Monday, June 20, 2011
Charlie White's Case Proves Voter ID Bill Doesn't Work
The Indiana Voter ID law is one of the most restrictive election laws in the United States. It was one of the Republican reforms that went through the legislature in the brief time mid-last-decade that Republicans held the majority.
The law quite specifically exists to only check whether the voter is who they say they are when the show up at the polls. It does not, however, check residency because the address on the ID does not have to match the address in the poll book. If that would have been in the law, then Charlie White, had he updated his driver's license to his new address, would not have been allowed to vote a regular ballot at the polls.
It's another argument against the politically-motivated bill that was instituted, in my belief, not to prevent voter fraud but to slow down the process at the polls and suppress Democratic voter turnout.
Now, proponents of the law will probably scoff at me, but this law, if it were truly designed to root out voter fraud, doesn't go nearly far enough. A voter voting absentee, for example, need not show any kind of ID to get a ballot or have a ballot be counted. Theoretically, you don't even need to have an ID to vote absentee. You only need to be registered to vote (which you can do with the last four digits of your social security number) and fill out an absentee ballot application. When your ballot comes, you vote it and send it back.

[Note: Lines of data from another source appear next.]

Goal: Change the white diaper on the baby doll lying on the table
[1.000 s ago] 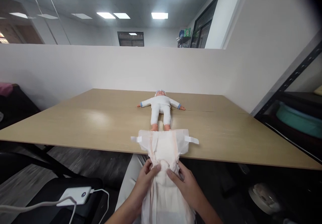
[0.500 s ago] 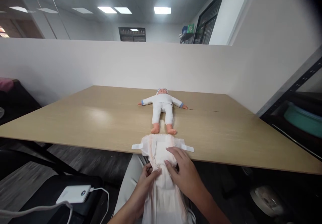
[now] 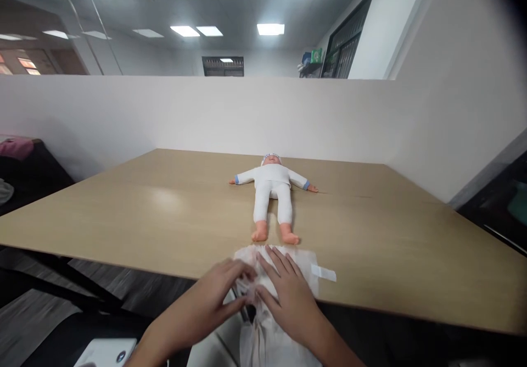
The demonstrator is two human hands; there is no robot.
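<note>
A white disposable diaper point(image 3: 307, 262) lies unfolded over the table's front edge, its lower part hanging toward my lap. My right hand point(image 3: 288, 295) rests flat on its upper part with fingers spread. At the diaper's left side is my left hand point(image 3: 218, 295), its fingers bent over the edge and the thumb apart from them. A white fastening tab point(image 3: 324, 273) sticks out on the right; the left tab is hidden behind my left hand. Just beyond the diaper, a baby doll point(image 3: 272, 191) in white clothes lies on its back, arms out and feet toward me.
The wooden table point(image 3: 123, 213) reaches back to a white low wall point(image 3: 206, 114). A white power bank point(image 3: 107, 352) lies on a black seat at lower left. Dark shelving point(image 3: 502, 213) stands at the right, and a pink cloth point(image 3: 16, 148) lies at far left.
My left hand has come up from below the table edge to the diaper's upper left side. The right hand has flattened onto the diaper. The camera view has tilted slightly upward.
</note>
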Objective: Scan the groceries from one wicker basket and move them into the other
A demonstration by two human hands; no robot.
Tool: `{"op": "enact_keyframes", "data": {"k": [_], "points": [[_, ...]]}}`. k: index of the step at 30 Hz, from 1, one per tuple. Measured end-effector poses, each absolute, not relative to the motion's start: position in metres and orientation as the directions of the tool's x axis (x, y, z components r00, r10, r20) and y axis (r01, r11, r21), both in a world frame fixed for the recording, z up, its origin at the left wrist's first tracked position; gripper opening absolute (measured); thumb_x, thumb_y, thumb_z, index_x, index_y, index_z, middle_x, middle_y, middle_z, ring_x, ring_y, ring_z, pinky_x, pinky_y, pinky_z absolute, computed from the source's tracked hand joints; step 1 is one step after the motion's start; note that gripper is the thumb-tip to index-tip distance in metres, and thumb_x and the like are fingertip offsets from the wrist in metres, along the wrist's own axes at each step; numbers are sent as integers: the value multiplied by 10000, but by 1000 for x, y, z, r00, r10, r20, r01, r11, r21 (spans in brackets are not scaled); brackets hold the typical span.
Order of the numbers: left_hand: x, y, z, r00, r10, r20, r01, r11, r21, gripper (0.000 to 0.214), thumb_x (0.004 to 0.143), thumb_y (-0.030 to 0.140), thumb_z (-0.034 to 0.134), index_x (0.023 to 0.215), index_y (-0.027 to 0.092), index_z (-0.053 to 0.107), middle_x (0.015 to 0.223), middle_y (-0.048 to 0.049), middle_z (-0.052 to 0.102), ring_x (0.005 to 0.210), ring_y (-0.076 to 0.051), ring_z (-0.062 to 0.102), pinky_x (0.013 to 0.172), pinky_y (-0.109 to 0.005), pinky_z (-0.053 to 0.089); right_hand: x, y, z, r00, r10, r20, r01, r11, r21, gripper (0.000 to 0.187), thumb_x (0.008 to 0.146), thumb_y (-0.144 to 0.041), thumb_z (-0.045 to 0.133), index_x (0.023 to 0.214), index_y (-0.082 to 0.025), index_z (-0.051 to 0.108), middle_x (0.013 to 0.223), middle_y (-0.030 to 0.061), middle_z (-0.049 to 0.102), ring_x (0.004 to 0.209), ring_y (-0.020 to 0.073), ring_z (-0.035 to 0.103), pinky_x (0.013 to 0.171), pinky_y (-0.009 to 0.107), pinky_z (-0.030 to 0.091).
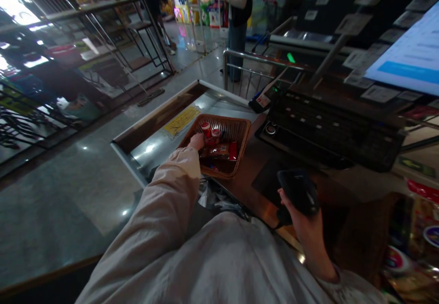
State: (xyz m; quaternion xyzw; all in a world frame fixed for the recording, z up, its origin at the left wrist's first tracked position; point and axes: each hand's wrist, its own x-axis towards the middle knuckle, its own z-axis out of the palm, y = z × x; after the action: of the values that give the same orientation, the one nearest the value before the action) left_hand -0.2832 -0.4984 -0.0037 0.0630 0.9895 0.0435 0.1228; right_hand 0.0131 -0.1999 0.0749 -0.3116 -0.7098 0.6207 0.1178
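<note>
1. Our left hand (pixel 197 141) sits at the near rim of a woven basket (pixel 236 128), its fingers hidden, so we cannot tell whether it is open or closed.
2. Our right hand (pixel 302 221) grips a black handheld scanner (pixel 300 192).
3. The basket rests on a steel counter (pixel 151 153), holding red-topped tubs (pixel 208 132) and a red packet (pixel 216 152), their labels too blurred to read.
4. A dark keyboard (pixel 329 130) lies beyond our right hand.

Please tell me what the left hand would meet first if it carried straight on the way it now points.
The left hand is already over the wicker basket's rim, so it would probably meet the small red-and-white container first, though the depth is hard to judge.
</note>
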Motion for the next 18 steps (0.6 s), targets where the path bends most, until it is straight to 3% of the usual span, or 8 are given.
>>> {"op": "enact_keyframes", "data": {"k": [3,6,9,12,18], "points": [[-281,-506,21,-984,108,-143,95,991,97,506,768,446,666,1094,60,633,1126,-222,604,1049,-312,603,874,-347,484,14,-198,72,-784,585,-206,272,26,-962,450,508,-465,824,818,-150,736,831,119,772,859,336,723,809,460,567],[-266,-504,56,-986,143,87,160,961,228,512,694,429,735,1095,132,625,1084,-138,590,924,-256,622,821,-334,511,16,-197,68,-789,581,-197,265,34,-964,447,512,-458,828,823,-150,740,823,120,773,847,338,727,782,451,575],[-240,-477,87,-906,249,342,374,850,373,515,669,329,761,1133,178,596,1077,-84,556,880,-209,606,803,-338,522,19,-195,66,-791,590,-162,247,66,-967,410,545,-451,819,822,-159,741,792,112,771,795,323,731,713,427,584],[-209,-428,103,-778,356,517,591,694,412,489,674,183,738,1134,197,574,1075,-62,552,980,-210,579,879,-351,507,25,-193,73,-779,613,-128,222,79,-972,384,554,-445,814,801,-162,735,753,96,765,740,298,727,667,393,582],[-155,-336,88,-673,426,605,739,417,529,497,718,121,703,1170,226,525,1192,-67,510,1054,-204,574,908,-338,497,41,-186,87,-798,598,-80,158,79,-984,323,602,-431,772,760,-153,725,704,67,748,687,256,706,625,332,564]]}}
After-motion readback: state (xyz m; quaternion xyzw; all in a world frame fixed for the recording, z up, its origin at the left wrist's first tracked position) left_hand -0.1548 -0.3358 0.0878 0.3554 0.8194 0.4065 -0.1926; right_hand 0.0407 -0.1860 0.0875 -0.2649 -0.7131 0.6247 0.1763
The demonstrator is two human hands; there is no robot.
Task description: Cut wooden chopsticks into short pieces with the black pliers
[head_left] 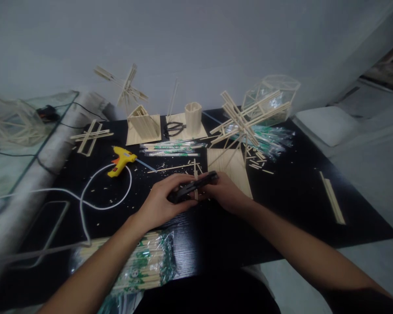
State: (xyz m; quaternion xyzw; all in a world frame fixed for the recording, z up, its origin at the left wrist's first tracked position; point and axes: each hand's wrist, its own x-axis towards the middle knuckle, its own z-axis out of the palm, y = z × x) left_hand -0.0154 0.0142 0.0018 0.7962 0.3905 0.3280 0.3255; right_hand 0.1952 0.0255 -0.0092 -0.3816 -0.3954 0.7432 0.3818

The current process does not root out potential shenanigans with absentee ballots NOR the kinds of problems that are brought up in the Charlie White case. White allegedly broke the law by voting outside the precinct where he lived. He is also accused of a host of other crimes related to this mishap.
If the voter ID law does not root out the kinds of alleged voter fraud in the Charlie White case or possible absentee shenanigans, then what good is it?